## Problem statement
Omitting all images, set down every line below exactly as it appears.

## Given data
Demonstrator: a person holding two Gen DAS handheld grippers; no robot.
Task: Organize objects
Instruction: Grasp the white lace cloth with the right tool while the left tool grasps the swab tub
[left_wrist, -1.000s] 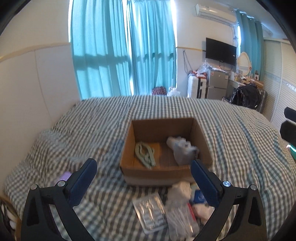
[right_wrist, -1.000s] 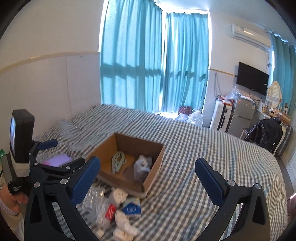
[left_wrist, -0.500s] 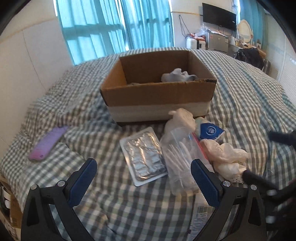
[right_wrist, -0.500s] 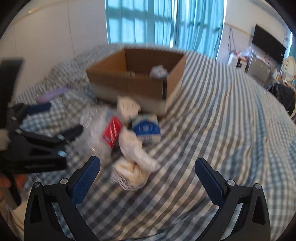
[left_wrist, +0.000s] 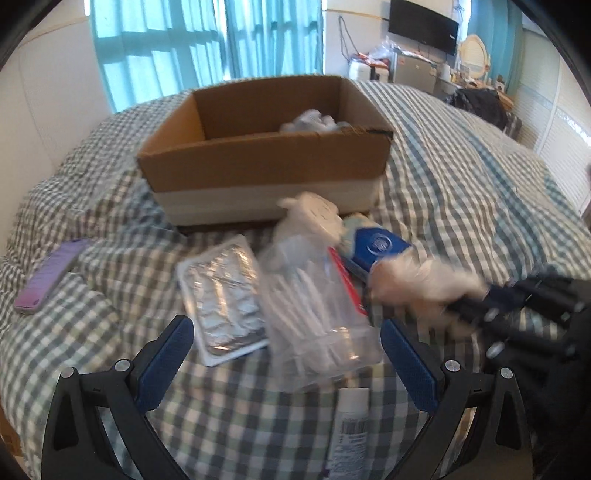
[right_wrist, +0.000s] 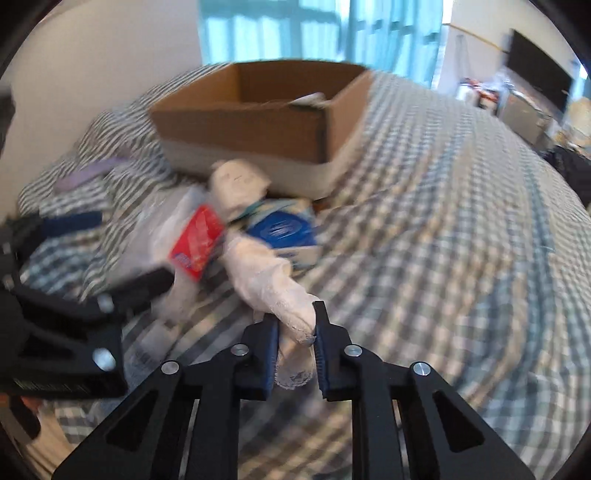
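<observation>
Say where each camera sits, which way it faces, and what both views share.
Left wrist: on the left gripper, low over the bed, facing the box; its open fingers and the right gripper show.
Right wrist: on the right gripper, facing the box; its fingers clamp a white cloth, left gripper beside.
Shared: box, cloth, blue pack.

Checked bed (left_wrist: 461, 192) carries cardboard box (left_wrist: 266, 166), foil pack (left_wrist: 225, 299).
</observation>
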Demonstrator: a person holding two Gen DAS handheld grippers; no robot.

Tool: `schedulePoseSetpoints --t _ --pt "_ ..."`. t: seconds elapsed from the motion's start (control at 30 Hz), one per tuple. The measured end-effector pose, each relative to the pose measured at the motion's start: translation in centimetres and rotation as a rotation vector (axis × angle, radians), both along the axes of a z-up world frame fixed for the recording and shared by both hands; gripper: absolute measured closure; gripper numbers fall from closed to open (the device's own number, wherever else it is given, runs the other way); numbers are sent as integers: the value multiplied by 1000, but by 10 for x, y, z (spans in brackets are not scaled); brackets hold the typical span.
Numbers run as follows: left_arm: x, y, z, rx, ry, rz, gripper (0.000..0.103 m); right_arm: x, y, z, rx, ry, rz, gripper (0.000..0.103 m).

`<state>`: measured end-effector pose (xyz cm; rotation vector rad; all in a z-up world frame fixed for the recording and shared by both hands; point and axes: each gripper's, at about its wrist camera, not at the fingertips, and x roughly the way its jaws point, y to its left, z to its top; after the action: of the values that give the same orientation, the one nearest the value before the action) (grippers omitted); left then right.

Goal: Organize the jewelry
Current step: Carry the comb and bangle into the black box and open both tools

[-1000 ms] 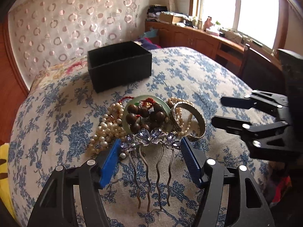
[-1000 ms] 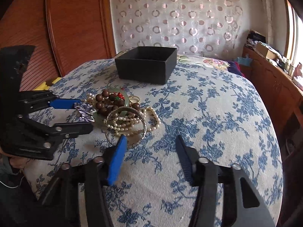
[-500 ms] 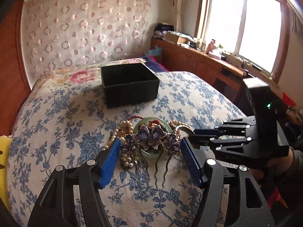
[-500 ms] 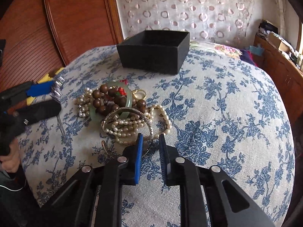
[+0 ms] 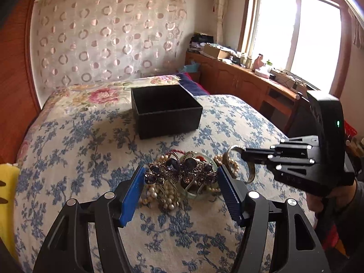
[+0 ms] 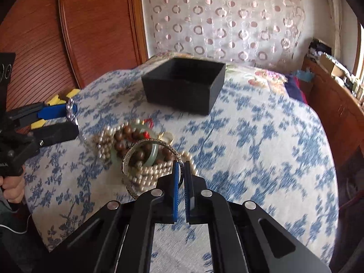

## Response box
Demonstrator: a person holding two Gen DAS handheld grippers; no robot.
Task: Organize objects
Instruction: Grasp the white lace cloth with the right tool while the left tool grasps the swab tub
[left_wrist, -1.000s] 
[right_wrist, -1.000s] 
[left_wrist, -0.500s] 
[right_wrist, -0.500s] 
[left_wrist, +0.000s] 
[right_wrist, +0.000s] 
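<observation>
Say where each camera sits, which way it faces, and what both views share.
Left wrist: on the left gripper, low over the bed, facing the box; its open fingers and the right gripper show.
Right wrist: on the right gripper, facing the box; its fingers clamp a white cloth, left gripper beside.
Shared: box, cloth, blue pack.

Checked bed (left_wrist: 461, 192) carries cardboard box (left_wrist: 266, 166), foil pack (left_wrist: 225, 299).
</observation>
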Demonstrator: a person holding two Gen DAS handheld grippers; no robot.

Tool: `schedulePoseSetpoints --t _ --pt "_ ..."`. t: seconds elapsed from the motion's start (control at 30 Hz), one per tuple. The measured end-effector pose, each relative to the pose measured at the motion's start: translation in centimetres and rotation as a rotation vector (axis × angle, radians), both along the axes of a z-up world frame fixed for the recording and shared by both hands; gripper: absolute measured closure; gripper numbers fall from closed to open (the device's own number, wherever else it is given, runs the other way); numbers are sent as integers: the value multiplied by 1000, but by 10 for x, y, z (spans in brackets are not scaled); brackets hold the typical span.
Numbers run as follows: left_arm: x, y, z, rx, ry, rz, gripper (0.000..0.103 m); right_arm: x, y, z, rx, ry, rz, gripper (0.000..0.103 m).

`<state>`: measured end-effector pose (xyz cm; rotation vector rad; all in a z-up world frame fixed for the recording and shared by both hands; point and axes: each gripper's, at about its wrist camera, not at the fingertips, and x roughly the way its jaws point, y to its left, z to its top; after the action: of the values that give the same orientation, the one nearest the value before the action) (grippers omitted); left then right.

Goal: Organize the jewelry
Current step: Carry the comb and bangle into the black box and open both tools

[-1000 ms] 
[-1000 ms] 
[-500 ms] 
[-500 ms] 
[+0 ms] 
[+0 ms] 

The exercise is done now.